# [WHAT IS REQUIRED]
Repeat precisely the span of lines below that opens with the line containing "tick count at" and closes with the line containing "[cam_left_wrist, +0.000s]", both included.

# [GIVEN INFORMATION]

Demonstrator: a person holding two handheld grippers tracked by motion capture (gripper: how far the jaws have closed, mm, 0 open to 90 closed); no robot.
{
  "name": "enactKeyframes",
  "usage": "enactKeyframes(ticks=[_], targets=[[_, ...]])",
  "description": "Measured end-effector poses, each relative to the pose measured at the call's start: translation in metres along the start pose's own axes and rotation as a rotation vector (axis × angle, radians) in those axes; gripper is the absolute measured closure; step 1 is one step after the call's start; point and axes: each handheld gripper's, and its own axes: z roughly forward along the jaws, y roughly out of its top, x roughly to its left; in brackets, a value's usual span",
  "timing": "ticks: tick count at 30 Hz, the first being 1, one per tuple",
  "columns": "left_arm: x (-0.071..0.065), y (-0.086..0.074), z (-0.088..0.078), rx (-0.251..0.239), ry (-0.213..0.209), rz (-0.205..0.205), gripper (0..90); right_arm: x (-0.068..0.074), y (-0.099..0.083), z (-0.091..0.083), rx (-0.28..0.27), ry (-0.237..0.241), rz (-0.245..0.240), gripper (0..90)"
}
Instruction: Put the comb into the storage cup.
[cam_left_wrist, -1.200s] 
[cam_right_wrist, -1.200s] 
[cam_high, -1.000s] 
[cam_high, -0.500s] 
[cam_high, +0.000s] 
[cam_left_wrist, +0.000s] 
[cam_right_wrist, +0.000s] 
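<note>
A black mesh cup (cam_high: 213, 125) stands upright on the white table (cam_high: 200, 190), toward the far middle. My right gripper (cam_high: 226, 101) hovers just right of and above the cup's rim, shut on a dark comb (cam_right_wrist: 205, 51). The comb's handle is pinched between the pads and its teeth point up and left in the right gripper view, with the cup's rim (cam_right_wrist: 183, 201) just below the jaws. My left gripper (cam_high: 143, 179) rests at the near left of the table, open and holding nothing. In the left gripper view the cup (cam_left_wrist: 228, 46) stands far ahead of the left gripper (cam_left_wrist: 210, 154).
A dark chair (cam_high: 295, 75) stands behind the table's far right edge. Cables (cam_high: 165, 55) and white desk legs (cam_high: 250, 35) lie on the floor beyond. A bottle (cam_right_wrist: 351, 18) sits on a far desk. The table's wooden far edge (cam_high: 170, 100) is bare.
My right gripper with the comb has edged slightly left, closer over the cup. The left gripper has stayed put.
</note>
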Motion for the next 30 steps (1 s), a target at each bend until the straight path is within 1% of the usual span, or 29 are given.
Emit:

# [SOLUTION TO THE EXERCISE]
  "timing": "ticks: tick count at 30 Hz, the first being 1, one per tuple",
  "columns": "left_arm: x (-0.071..0.065), y (-0.086..0.074), z (-0.088..0.078), rx (-0.251..0.239), ry (-0.213..0.209), rz (-0.205..0.205), gripper (0..90); right_arm: x (-0.068..0.074), y (-0.099..0.083), z (-0.091..0.083), rx (-0.28..0.27), ry (-0.237..0.241), rz (-0.245..0.240), gripper (0..90)"
}
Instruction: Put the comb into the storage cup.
[cam_left_wrist, -1.200s] 
[cam_right_wrist, -1.200s] 
[cam_high, -1.000s] 
[cam_high, -0.500s] 
[cam_high, +0.000s] 
[cam_left_wrist, +0.000s] 

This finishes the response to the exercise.